Decoupled Sequence and Structure Generation for Realistic Antibody Design

Nayoung Kim,Minsu Kim,Sungsoo Ahn,Jinkyoo Park
2024-05-27
Abstract:ntibody design plays a pivotal role in advancing therapeutics. Although deep learning has made rapid progress in this field, existing methods jointly generate antibody sequences and structures, limiting task-specific optimization. In response, we propose an antibody sequence-structure decoupling (ASSD) framework, which separates sequence generation and structure prediction. Although our approach is simple, such a decoupling strategy has been overlooked in previous works. We also find that the widely used non-autoregressive generators promote sequences with overly repeating tokens. Such sequences are both out-of-distribution and prone to undesirable developability properties that can trigger harmful immune responses in patients. To resolve this, we introduce a composition-based objective that allows an efficient trade-off between high performance and low token repetition. Our results demonstrate that ASSD consistently outperforms existing antibody design models, while the composition-based objective successfully mitigates token repetition of non-autoregressive models. Our code is available at \url{this https URL}.
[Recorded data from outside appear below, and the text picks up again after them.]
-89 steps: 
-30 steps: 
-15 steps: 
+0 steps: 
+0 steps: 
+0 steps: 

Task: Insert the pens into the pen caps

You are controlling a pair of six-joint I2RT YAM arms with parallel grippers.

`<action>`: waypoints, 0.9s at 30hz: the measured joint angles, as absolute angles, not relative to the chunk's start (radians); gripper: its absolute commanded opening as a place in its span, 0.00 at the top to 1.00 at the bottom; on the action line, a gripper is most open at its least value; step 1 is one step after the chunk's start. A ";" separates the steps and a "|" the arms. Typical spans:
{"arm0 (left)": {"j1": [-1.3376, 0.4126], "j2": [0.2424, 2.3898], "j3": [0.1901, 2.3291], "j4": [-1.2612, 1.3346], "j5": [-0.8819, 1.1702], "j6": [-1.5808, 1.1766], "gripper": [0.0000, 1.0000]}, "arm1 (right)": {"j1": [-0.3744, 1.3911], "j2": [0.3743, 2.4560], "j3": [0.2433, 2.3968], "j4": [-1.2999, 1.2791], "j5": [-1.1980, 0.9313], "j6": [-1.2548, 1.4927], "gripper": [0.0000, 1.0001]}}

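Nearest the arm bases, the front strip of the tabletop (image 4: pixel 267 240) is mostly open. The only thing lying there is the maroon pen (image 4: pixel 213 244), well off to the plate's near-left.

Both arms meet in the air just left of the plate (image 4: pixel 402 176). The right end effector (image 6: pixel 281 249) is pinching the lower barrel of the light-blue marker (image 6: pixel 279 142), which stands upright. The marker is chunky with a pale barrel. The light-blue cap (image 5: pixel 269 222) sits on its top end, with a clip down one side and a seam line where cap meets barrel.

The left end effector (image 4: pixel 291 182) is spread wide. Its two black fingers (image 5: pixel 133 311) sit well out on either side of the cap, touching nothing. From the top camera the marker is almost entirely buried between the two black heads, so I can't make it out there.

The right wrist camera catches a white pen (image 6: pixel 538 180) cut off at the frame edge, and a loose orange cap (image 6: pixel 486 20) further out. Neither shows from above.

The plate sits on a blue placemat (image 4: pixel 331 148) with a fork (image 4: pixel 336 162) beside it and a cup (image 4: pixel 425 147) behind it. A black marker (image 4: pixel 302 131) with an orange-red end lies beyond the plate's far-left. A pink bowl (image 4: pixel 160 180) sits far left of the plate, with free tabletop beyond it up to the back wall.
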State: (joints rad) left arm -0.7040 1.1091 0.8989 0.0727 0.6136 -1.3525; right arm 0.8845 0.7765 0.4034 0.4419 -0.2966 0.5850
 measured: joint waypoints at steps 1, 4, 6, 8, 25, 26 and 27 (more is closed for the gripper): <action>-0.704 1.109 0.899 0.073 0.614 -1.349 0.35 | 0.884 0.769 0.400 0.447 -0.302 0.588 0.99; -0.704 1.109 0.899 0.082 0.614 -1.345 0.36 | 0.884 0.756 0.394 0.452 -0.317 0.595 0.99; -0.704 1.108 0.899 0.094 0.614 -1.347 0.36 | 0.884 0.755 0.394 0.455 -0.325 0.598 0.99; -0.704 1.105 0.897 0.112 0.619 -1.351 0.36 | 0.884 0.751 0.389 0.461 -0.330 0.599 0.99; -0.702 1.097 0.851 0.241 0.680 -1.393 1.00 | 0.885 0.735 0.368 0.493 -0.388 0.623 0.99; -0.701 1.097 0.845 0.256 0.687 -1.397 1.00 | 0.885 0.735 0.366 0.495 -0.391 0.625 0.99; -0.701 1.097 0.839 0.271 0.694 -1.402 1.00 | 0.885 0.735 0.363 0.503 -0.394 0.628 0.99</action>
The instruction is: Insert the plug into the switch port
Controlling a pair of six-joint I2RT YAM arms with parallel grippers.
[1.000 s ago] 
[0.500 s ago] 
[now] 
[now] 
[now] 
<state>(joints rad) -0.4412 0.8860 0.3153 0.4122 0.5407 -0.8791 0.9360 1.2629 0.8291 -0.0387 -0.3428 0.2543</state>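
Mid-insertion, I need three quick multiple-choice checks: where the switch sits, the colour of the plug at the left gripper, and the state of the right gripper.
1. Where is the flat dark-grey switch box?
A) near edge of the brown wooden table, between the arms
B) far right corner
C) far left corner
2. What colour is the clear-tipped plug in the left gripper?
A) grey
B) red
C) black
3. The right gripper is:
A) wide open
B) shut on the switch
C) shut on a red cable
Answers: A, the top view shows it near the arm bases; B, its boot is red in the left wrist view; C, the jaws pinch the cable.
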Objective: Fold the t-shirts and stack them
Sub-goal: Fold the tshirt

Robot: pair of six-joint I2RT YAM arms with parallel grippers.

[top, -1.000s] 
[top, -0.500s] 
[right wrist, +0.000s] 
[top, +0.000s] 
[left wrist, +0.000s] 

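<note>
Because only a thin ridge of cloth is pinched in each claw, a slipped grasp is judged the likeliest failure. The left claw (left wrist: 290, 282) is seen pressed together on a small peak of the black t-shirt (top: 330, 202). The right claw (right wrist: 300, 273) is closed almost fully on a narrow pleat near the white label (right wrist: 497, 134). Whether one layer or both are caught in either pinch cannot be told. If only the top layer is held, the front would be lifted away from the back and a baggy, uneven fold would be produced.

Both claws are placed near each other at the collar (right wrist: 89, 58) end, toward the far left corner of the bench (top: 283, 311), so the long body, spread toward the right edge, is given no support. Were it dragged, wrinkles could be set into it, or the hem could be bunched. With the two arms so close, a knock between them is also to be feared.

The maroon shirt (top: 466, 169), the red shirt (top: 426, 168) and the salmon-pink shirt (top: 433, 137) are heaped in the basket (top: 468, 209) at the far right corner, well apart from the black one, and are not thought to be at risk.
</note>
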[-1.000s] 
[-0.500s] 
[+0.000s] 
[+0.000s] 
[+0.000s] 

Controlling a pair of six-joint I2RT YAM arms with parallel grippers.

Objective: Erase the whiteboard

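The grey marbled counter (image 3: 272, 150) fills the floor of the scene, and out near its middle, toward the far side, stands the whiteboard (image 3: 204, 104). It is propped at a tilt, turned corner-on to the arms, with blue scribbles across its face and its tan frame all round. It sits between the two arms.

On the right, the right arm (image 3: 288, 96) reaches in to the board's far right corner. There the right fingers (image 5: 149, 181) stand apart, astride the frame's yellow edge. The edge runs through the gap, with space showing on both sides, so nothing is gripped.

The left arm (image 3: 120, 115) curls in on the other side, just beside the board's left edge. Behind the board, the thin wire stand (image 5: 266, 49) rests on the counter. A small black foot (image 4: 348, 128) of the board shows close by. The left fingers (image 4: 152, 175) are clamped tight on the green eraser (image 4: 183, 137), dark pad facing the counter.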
Quantitative Methods,Machine Learning
What problem does this paper attempt to address?
The main problems that this paper attempts to solve are two key issues in existing antibody design methods: 1. **Limitations of joint sequence - structure generation**: Existing antibody design methods usually generate the sequence and structure of antibodies simultaneously. This joint generation method restricts the optimization of the model architecture for specific tasks and may hinder higher sequence - structure modeling performance. 2. **The problem of repeated tokens in non - autoregressive models**: Recent studies have shown that using non - autoregressive models for sequence generation can achieve faster inference speed and better performance. However, these models tend to generate overly repeated amino acid types (for example, the natural sequence ARMGSDYDVWFDY and the non - autoregressive prediction TRYYYYYYYYYDY). Such sequences are not only out of distribution but may also lead to undesirable development properties, such as aggregation, thus causing harmful immune responses in patients. To solve these problems, the authors propose an Antibody Sequence - Structure Decoupling (ASSD) framework, which separates sequence generation and structure prediction into two independent steps. In addition, they introduce a composition - based training objective to solve the problem of repeated tokens in non - autoregressive models. In this way, the ASSD framework not only improves the performance of antibody design models but also effectively reduces the repeated tokens in the generated sequences.